It helps with muscle recovery.
And then I add a big heaped scoop of all the greens,
which is a mix of spinach and kale
and spirulina and chlorella,
which is filled with so many vitamins and minerals.
I got my bag, I got my beanie, and I got my smoothie.
I've been freediving for as long as I can remember,
since I was really, really young.
I think what got me into free diving is just my love
for movement and being outdoors and the underwater world.
Once a year, we went to a site called Sodwana Bay,
which is the place where the Southern most coral reefs
are in the world and I started snorkeling around there
when I was 11.
Just wanting the ability to not have to rely
on scuba diving gear and just free dive with my dad,
that kind of sparked my love for freediving.
Just wanna go deeper and see all the colorful fish
and corals that is out there in the world.
So the first thing I do when I get
to the water is I do cartwheels just because I love
being at the ocean and I'm the biggest kid.
It just makes me so happy to be there in that environment.
I think that if people see me just be so stoked
about the ocean, it helps them
if they are scared to be like,
Hey this is actually a very interesting experience.
If this was really scary, then our instructor
would not be doing cartwheels on the beach.
This is my mask that I use for freediving.
It is different than a scuba diving mask
because it is low volume and it is also a single-frame mask,
meaning it doesn't have that little line in the middle.
It has one singular lens and that helps expand the field
of view so that when you are underwater
you can see a little bit more of the underwater environment.
So with the fins, they are designed
to be very hydrodynamic in the water.
So they are long and when you are kicking,
you don't kick with those short little body boarding fins.
There's not fast kicks. It's nice, slow, controlled kicks.
This is going to help you conserve oxygen
when you are down in the water and you are diving.
So the slower the kicks and the harder they are,
the faster you're gonna move in the water
and that's why these fins are so long
and they're specifically designed
to be as energy efficient as possible.
So the next piece of equipment, if you are diving
in a place like Cape Town, where the water
is always cold, is a wetsuit.
This is my little wetsuit right here.
It is a surf suit and it doesn't have a hood,
but I also do have an external hood that I can pop
on my head to make sure my ears are nice and toasty.
When I do wear a wetsuit, very important,
this makes me floaty so then I wanna wear
something called a weight belt to counteract that buoyancy.
When we are freediving and me and my friends plan
a really long, slow, free dive and we know we're gonna be
in the water for two to three hours,
we carry with us a little buoy.
I fill it with some snacks like energy bars
or apples or oranges, so when we get tired,
we can rest on it.
If we get hungry, we can steal a little snack from it.
And that is a very nice cheat way
of carrying snacks with you when you freedive.
So I do have a watch that I use when I freedive.
Firstly, it keeps track of time to make sure
I don't do three hour free dives, which often does happen,
especially when the visibility's really good
and the water temperature isn't that cold.

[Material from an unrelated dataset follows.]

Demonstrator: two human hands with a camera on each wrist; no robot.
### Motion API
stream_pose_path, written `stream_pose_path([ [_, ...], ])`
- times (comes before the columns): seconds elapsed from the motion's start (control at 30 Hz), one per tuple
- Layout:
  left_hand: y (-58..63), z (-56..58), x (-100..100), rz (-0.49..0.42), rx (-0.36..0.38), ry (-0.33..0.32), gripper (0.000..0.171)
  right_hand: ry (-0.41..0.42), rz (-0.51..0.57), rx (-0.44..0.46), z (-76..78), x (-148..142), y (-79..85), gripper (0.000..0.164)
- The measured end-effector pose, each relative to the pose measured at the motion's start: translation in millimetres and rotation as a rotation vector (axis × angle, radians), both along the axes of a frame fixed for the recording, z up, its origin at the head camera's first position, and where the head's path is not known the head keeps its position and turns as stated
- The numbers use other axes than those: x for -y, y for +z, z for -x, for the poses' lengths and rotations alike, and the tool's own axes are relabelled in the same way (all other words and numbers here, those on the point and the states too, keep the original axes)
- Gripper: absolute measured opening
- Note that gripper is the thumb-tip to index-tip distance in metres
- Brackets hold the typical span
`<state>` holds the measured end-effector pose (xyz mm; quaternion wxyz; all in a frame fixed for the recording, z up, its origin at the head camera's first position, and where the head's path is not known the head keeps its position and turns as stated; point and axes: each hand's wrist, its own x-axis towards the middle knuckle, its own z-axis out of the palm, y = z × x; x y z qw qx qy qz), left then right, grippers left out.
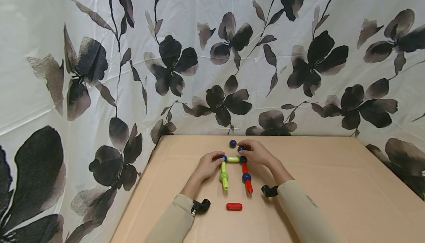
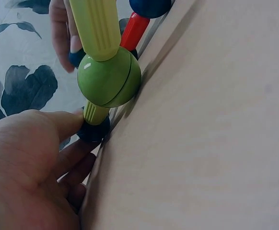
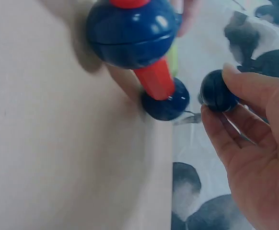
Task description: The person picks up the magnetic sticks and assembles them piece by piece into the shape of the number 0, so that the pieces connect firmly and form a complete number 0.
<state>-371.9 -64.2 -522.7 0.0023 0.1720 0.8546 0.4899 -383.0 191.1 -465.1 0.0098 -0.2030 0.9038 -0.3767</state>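
Observation:
A frame of toy rods and balls lies on the table. Its yellow-green crossbar rod [image 1: 233, 159] joins two blue corner balls. My left hand [image 1: 208, 166] pinches the left corner ball [image 2: 94, 130] between thumb and fingers. From there a yellow-green leg runs toward me through a green ball [image 2: 109, 76]. My right hand [image 1: 257, 152] pinches a separate blue ball [image 3: 217, 91] just beyond the right corner ball [image 1: 243, 159]. The right leg has a red rod [image 1: 244, 168], a blue ball [image 1: 246, 177] and another red rod [image 1: 249, 187].
A loose blue ball [image 1: 232, 143] sits near the table's back edge, left of my right hand. A single red rod [image 1: 234, 206] lies closer to me, between my forearms. Behind the tan table [image 1: 332, 191] hangs a floral cloth [image 1: 206, 69].

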Motion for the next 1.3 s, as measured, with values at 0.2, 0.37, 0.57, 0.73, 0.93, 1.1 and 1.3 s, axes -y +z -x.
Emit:
stream_pose_path([
  [0.2, 0.0, 0.0, -0.2, -0.012, -0.008, -0.006, 0.034, 0.060, 0.055, -0.041, -13.1, -9.6, 5.9, 0.032],
  [0.37, 0.7, -0.5, -0.3, -0.024, -0.017, -0.013, 0.033, 0.099, 0.075, -0.036, -26.1, -14.7, 9.8, 0.033],
  [0.57, 0.9, -0.3, -0.7, -0.016, -0.013, -0.011, 0.033, 0.122, 0.087, -0.008, -36.0, -22.5, 8.8, 0.035],
  [0.73, 2.9, -0.8, -0.3, -0.004, -0.018, -0.008, 0.034, 0.144, 0.073, -0.014, -39.1, -30.3, 9.9, 0.034],
  [0.93, 3.5, -1.9, -0.1, -0.004, -0.006, -0.009, 0.033, 0.189, 0.042, 0.075, -47.6, -34.9, 20.3, 0.037],
  [1.1, 3.2, -1.4, -0.3, -0.002, -0.010, -0.009, 0.035, 0.297, 0.000, 0.166, -54.3, -35.8, 28.9, 0.031],
  [1.3, 2.9, -0.9, -0.8, 0.005, -0.011, -0.005, 0.036, 0.440, -0.060, 0.221, -60.1, -36.4, 33.8, 0.024],
])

Afterwards, it gives me my profile.
So then it has a little cute little bar graph
and I can go back and I can see,
Okay, I was in the water for an hour.
I did 20 dives and each dive, I averaged two minutes.
If I go again in a week's time
and I really wanna focus on,
Okay, this dive isn't just for fun.
This dive, I'm gonna push my breath holding,
then I might aim for two and a half minutes average per dive
compared to the last time I did two minutes.
When I go into the ocean and prepare
for my first duck dive down,
I pause and I really focus on my breathing.
I focus on taking slow, deep breaths
and I focus on slowing down my heart rate.
So if I breathe in for four seconds,
but I breathe out for eight seconds,
what will happen is my heart rate will start slowing down.
So by slowing down your heart rate,
it helps you to preserve oxygen.
When I'm freediving depth,
the challenge of pressure kinda comes into play.
The deeper you dive, you will notice you would have
to start equalizing to be able to withstand
that change in pressure.
When you get past to about 20 meters, the normal way
of equalizing, where it would be pinch your nose,
blow it out, ears got pop is no longer that effective.
I do something called hands-free equalizing.
It is when you equalize
using the little airspace in your mouth.
So you would keep your mouth closed
and you would kind of push your tongue back
down your throat and that creates a little vacuum,
a little negative pressure,
And that is how you can equalize
without having to use your hands on the line.
At one point, you would feel weightless.
This is where I stop kicking
and I just let the weight of gravity pull me down,
so that way I'm also conserving oxygen.
And then something happens when I reach 15 meters.
I start becoming negatively buoyant.
Gravity comes into place again
and I can just feel that weight pull me down to depths.
The deeper you go, the faster you sink,
and it's honestly one of the most incredible experiences.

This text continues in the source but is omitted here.